The Lithuanian government views Kaspersky Lab as a “potential threat” to national security, according to a prepared statement. It reviewed information from intelligence and partner sources before issuing the ban, a government spokesperson said, and concluded that information from computers using Kaspersky Lab software can leak into other countries.
Lithuania’s ban on Kaspersky Lab software applies to computers used to manage energy, finance and other critical infrastructure, Reuters reported. The country’s government agencies can continue to use Kaspersky Lab software if their computers are not deemed sensitive.
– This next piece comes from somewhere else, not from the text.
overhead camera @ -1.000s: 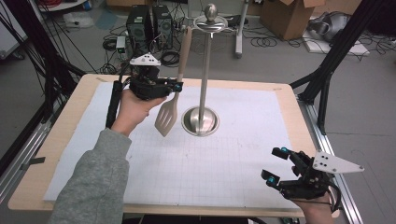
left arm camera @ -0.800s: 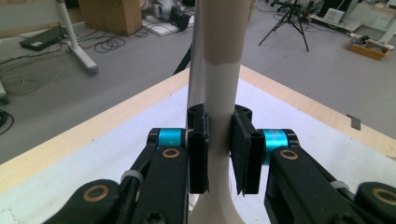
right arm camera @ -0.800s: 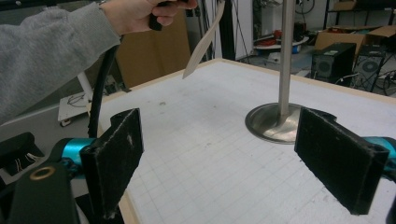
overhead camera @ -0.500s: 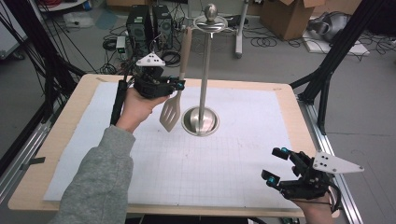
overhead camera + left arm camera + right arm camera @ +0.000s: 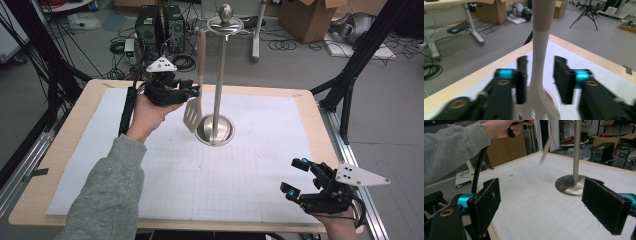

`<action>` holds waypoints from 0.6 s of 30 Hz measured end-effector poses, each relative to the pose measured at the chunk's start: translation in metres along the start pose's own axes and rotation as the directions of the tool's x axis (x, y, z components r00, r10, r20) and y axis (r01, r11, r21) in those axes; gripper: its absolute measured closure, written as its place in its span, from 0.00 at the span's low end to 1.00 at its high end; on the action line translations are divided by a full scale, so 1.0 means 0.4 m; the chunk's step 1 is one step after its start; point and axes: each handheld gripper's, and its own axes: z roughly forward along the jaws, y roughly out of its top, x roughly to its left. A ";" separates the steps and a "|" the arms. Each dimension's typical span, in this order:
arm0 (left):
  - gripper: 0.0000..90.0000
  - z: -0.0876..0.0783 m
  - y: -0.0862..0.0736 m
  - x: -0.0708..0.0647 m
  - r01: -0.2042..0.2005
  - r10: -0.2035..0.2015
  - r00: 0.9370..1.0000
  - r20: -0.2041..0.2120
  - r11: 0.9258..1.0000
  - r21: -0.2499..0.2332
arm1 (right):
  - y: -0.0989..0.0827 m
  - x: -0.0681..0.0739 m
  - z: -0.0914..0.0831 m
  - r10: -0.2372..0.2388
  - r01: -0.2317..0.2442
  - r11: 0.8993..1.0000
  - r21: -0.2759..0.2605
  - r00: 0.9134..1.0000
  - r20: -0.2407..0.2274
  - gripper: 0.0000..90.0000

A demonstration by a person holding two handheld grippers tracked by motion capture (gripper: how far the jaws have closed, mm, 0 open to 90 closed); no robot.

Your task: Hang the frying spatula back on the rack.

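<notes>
Wood-edged counter (image 5: 65, 150) carries a white grid sheet, and near its far middle stands the steel utensil stand (image 5: 218, 75), the reference for all positions below. A beige slotted spatula (image 5: 196, 75) hangs from the stand's top disc, on the side facing the left gripper, blade just above the round base.

Left gripper (image 5: 192, 93): level with the lower handle, just beside the stand. Its jaws have just been opening; they now stand spread, one on either side of the spatula neck, with a visible gap on both sides. Right gripper (image 5: 297, 177): well away from the stand, at the near right corner of the counter, jaws spread wide on nothing.

Risk, as a judgement: the spatula appears to hang freely from the disc. If the left gripper withdraws at an angle, one jaw could catch the neck and swing it, or lift it off its hook and drop it onto the base.

View differences: the left gripper view shows the clearance between each jaw and the neck (image 5: 539, 62), which the high view hides behind the gripper body. The high view shows the hanging point at the disc. The right gripper view shows the blade tip (image 5: 546, 150) clear of the base.
</notes>
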 end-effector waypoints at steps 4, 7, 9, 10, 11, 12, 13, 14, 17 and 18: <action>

Kaspersky Lab disagrees with Lithuania’s decision to ban its software, the company told Reuters. It also is considering options to challenge the decision.
Kaspersky Lab in October launched a global transparency initiative in response to the DHS ban. The initiative emphasizes the use of independent reviews of Kaspersky Lab source code and internal processes, development of transparency centers around the globe and rewards for vulnerabilities found in the company’s products.
Despite the Lithuania and U.S. government bans, Kaspersky Lab’s worldwide sales are projected to increase 9 percent year over year and reach $700 million in 2017, CEO Eugene Kaspersky told Reuters. Comparatively, Kaspersky Lab’s U.S. sales are expected to decline “less than 10 percent” this year, Kaspersky indicated.